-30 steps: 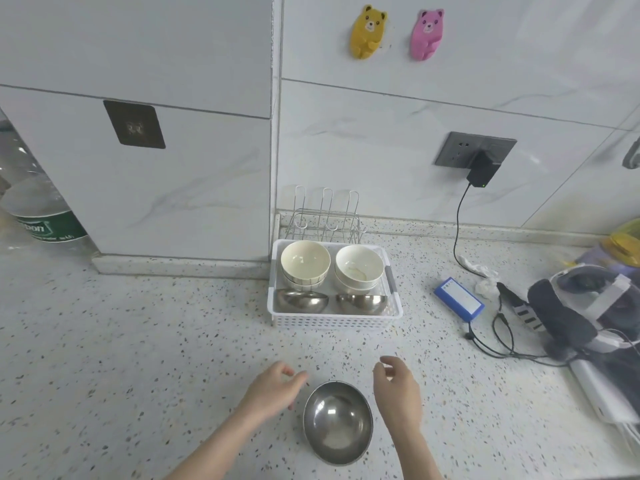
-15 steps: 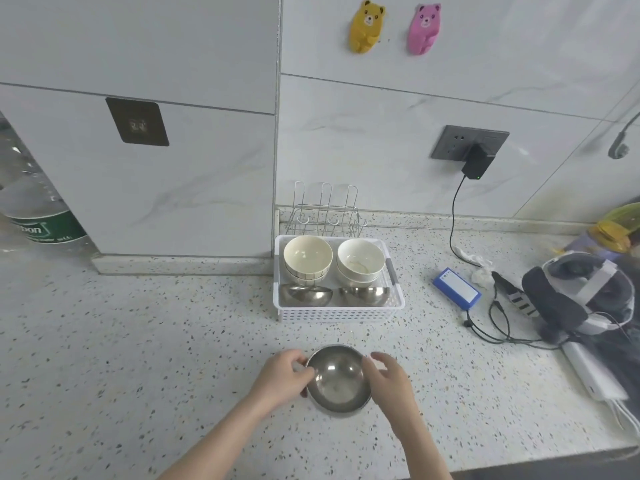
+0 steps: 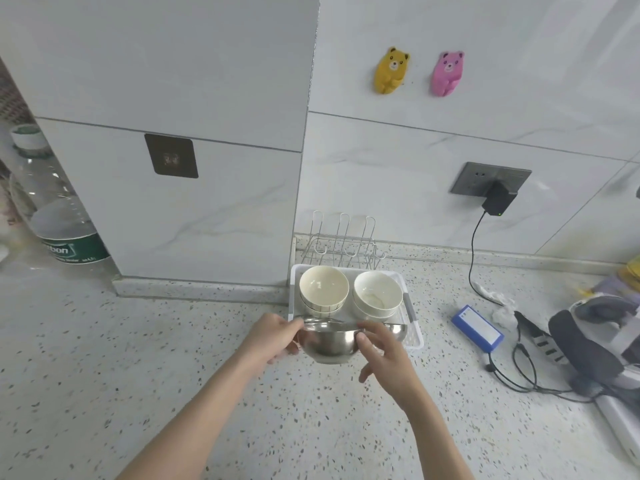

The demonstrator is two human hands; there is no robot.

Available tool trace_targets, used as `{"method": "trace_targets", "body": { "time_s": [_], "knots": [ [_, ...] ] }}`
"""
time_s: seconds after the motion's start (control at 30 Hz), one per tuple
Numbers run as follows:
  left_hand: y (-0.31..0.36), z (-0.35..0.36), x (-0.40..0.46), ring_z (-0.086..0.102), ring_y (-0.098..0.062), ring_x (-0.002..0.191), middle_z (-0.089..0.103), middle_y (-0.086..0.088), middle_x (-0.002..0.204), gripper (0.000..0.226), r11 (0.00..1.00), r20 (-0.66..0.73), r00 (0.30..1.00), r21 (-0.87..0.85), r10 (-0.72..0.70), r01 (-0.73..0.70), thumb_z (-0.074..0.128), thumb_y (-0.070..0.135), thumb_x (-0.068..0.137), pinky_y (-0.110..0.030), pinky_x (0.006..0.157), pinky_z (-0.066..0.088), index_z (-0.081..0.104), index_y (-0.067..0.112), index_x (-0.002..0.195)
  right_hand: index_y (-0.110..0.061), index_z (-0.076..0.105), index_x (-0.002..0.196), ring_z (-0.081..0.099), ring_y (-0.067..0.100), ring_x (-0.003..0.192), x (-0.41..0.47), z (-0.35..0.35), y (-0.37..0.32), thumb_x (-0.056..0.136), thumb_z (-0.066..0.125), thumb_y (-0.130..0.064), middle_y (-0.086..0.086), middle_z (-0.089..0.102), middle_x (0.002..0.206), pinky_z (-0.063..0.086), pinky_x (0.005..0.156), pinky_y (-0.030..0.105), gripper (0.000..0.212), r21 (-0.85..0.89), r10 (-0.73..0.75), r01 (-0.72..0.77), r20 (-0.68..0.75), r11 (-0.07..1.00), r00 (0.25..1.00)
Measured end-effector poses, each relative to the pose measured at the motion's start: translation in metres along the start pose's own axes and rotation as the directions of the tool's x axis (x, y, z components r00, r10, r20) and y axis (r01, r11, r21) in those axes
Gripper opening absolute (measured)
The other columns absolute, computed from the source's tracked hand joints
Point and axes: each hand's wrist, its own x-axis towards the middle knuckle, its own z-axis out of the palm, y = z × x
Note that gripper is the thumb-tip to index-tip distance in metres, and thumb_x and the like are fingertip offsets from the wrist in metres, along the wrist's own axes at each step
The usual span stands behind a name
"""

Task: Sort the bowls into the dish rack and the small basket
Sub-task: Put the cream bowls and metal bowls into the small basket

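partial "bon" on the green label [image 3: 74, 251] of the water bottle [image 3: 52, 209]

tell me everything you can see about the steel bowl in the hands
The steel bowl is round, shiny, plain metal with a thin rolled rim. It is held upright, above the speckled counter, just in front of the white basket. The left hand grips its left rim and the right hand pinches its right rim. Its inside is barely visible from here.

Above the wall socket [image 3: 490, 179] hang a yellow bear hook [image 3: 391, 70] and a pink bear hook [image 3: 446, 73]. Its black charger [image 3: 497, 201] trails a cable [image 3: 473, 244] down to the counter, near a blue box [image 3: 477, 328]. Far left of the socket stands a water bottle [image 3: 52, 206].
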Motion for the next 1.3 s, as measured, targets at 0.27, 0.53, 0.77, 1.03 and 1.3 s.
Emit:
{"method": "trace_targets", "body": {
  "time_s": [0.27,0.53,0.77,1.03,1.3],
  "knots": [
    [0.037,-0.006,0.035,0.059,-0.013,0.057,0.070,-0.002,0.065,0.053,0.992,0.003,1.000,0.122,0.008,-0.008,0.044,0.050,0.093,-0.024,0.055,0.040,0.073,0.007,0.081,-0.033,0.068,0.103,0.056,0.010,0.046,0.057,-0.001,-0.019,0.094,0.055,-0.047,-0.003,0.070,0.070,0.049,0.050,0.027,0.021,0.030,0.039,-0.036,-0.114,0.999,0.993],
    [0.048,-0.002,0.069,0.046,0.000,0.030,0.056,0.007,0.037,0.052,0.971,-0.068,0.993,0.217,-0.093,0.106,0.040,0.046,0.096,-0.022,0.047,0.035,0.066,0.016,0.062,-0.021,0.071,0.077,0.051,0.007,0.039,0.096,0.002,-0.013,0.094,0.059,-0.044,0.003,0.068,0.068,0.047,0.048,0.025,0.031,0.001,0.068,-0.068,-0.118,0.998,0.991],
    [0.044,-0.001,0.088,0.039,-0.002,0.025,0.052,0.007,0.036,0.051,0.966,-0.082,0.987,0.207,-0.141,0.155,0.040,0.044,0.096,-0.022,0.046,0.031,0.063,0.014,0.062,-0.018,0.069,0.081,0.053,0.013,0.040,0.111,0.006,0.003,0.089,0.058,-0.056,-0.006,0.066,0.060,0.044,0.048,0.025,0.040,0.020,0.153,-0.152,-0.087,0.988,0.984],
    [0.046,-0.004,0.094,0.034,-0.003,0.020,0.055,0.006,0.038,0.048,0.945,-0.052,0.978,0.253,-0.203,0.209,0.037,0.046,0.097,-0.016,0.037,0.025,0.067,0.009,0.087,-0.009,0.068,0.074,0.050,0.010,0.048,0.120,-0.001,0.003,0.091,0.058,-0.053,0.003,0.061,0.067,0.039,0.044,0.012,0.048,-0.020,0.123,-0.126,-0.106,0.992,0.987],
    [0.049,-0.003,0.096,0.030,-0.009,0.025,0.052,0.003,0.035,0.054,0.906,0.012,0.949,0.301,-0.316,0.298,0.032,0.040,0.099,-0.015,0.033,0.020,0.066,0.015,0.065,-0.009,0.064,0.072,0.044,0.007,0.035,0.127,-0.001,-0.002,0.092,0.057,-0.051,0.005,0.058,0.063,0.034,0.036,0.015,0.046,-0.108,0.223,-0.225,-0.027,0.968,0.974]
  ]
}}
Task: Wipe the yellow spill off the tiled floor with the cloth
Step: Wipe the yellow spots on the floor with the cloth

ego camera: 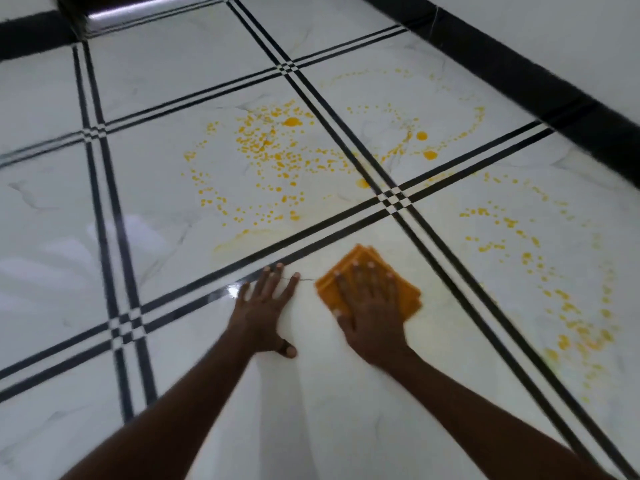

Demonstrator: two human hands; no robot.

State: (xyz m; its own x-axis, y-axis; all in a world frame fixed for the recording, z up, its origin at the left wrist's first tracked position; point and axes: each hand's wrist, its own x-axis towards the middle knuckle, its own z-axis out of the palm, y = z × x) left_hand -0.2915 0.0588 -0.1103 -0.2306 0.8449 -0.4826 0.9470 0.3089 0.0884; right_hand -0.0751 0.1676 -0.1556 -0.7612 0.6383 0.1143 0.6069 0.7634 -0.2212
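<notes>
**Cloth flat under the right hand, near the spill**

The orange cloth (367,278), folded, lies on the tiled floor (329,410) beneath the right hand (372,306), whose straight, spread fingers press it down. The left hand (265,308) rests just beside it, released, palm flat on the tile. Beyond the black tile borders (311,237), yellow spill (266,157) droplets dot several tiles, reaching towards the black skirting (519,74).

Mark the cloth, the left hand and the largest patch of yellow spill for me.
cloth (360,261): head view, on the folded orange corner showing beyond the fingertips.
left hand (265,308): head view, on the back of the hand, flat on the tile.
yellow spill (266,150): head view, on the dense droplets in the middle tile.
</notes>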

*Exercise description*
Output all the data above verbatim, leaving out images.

*Answer box*
-30 steps: 
-15 steps: 
+0 steps: 

The demonstrator is two human hands; there is no robot.

Available tool trace_targets, used as `{"method": "trace_targets", "body": { "time_s": [_], "knots": [ [_, ...] ] }}`
"""
time_s: seconds after the motion's start (control at 30 Hz), one per tuple
Numbers run as follows:
  left_hand: y (-0.31..0.36), z (-0.35..0.36), x (-0.40..0.46), ring_z (-0.086..0.102), ring_y (-0.098..0.062), ring_x (-0.002..0.191), middle_z (-0.089..0.103), middle_y (-0.086..0.088), middle_x (-0.002..0.204), gripper (0.000..0.226), r11 (0.00..1.00), r20 (-0.66..0.73), r00 (0.30..1.00), r21 (-0.87..0.85), r10 (-0.72..0.70), r01 (-0.73..0.70), thumb_z (-0.074..0.128), thumb_y (-0.070..0.135), thumb_x (-0.068..0.137), pinky_y (-0.110..0.030), pinky_x (0.006..0.157), pinky_z (-0.066..0.088), index_z (-0.081..0.104), index_y (-0.067..0.112), index_x (-0.002..0.195)
  right_hand: index_y (-0.110..0.061), index_z (-0.076..0.105), index_x (-0.002..0.196), ring_z (-0.081..0.099), ring_y (-0.067..0.100), ring_x (-0.003..0.192), x (-0.41..0.47), z (-0.35..0.35), y (-0.37..0.32), thumb_x (-0.056..0.136), thumb_z (-0.066..0.125), thumb_y (-0.130..0.064), middle_y (-0.086..0.086), middle_z (-0.089..0.102), middle_x (0.002..0.206), pinky_z (-0.063..0.086), pinky_x (0.005..0.156), pinky_y (-0.030..0.105), gripper (0.000..0.212), r21 (-0.85..0.89), r10 (-0.73..0.75), r01 (-0.72..0.77), r20 (-0.68..0.75), r11 (-0.07..1.00), r00 (0.25..1.00)
Measured end-effector poses, each relative to the pose measured at the motion's start: translation in metres along the start pose's own axes and rotation as the directions of the tool's x axis (x, y, z components r00, r10, r20) and y axis (r01, r11, r21) in those axes
Gripper opening absolute (measured)
The other columns absolute, computed from the source's tracked hand joints
Point and axes: each hand's wrist, its own x-axis towards the middle knuckle, its own z-axis out of the palm, y = z × x
Note that gripper is the thumb-tip to index-tip distance in metres, and thumb_x and the like are fingertip offsets from the wrist in metres, along the wrist's own axes at each step
The usual span stands behind a name
"""

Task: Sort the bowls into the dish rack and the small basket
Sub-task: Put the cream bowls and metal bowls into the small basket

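partial "bon" on the green label [image 3: 74, 251] of the water bottle [image 3: 52, 209]

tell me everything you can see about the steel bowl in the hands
The steel bowl is round, shiny, plain metal with a thin rolled rim. It is held upright, above the speckled counter, just in front of the white basket. The left hand grips its left rim and the right hand pinches its right rim. Its inside is barely visible from here.

Above the wall socket [image 3: 490, 179] hang a yellow bear hook [image 3: 391, 70] and a pink bear hook [image 3: 446, 73]. Its black charger [image 3: 497, 201] trails a cable [image 3: 473, 244] down to the counter, near a blue box [image 3: 477, 328]. Far left of the socket stands a water bottle [image 3: 52, 206].
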Motion for the next 1.3 s, as measured, targets at 0.27, 0.53, 0.77, 1.03 and 1.3 s.
Emit:
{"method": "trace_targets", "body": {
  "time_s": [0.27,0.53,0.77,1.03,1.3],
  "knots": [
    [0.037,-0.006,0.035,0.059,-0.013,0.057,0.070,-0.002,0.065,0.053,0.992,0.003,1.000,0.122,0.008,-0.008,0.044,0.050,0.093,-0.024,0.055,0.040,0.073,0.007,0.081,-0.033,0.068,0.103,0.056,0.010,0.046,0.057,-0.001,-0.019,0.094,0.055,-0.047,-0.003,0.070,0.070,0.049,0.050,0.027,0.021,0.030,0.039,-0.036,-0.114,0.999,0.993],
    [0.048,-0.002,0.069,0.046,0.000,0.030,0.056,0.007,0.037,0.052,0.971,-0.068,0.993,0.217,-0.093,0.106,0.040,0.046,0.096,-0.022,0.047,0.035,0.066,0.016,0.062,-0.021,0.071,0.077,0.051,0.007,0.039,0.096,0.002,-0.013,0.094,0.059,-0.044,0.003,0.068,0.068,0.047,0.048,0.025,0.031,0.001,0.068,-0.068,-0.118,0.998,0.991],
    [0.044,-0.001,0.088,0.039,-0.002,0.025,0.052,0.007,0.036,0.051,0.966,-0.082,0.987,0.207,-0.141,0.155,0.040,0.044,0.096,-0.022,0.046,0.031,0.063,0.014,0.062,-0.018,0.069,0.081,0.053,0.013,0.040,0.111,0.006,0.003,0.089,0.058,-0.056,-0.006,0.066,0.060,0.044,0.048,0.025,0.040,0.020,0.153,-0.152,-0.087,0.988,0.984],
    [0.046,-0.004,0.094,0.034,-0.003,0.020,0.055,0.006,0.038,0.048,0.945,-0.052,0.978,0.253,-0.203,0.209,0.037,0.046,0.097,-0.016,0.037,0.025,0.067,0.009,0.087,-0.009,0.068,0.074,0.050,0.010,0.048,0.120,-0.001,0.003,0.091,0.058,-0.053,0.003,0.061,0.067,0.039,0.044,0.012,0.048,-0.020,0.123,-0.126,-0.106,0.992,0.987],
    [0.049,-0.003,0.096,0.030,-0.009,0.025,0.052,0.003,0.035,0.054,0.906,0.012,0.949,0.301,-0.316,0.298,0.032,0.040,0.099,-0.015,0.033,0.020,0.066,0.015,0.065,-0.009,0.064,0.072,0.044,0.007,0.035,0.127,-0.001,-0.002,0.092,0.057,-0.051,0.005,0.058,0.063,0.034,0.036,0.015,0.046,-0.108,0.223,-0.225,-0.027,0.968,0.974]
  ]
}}
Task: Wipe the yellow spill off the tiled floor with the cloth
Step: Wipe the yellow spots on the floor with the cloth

ego camera: 

Demonstrator: two human hands; no robot.

State: (xyz m; its own x-axis, y-axis; all in a world frame fixed for the recording, z up, its origin at the left wrist's first tracked position; point and axes: each hand's wrist, its own x-axis towards the middle knuckle, its own z-axis out of the palm, y = z × x) left_hand -0.2915 0.0588 -0.1103 -0.2306 0.8449 -0.4826 0.9470 0.3089 0.0884; right_hand -0.0751 0.1676 -0.1556 -0.7612 0.6383 0.1143 0.6069 0.7634 -0.2212
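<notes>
**Cloth flat under the right hand, near the spill**

The orange cloth (367,278), folded, lies on the tiled floor (329,410) beneath the right hand (372,306), whose straight, spread fingers press it down. The left hand (265,308) rests just beside it, released, palm flat on the tile. Beyond the black tile borders (311,237), yellow spill (266,157) droplets dot several tiles, reaching towards the black skirting (519,74).

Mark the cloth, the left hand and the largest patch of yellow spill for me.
cloth (360,261): head view, on the folded orange corner showing beyond the fingertips.
left hand (265,308): head view, on the back of the hand, flat on the tile.
yellow spill (266,150): head view, on the dense droplets in the middle tile.
</notes>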

Nothing else belongs in this output.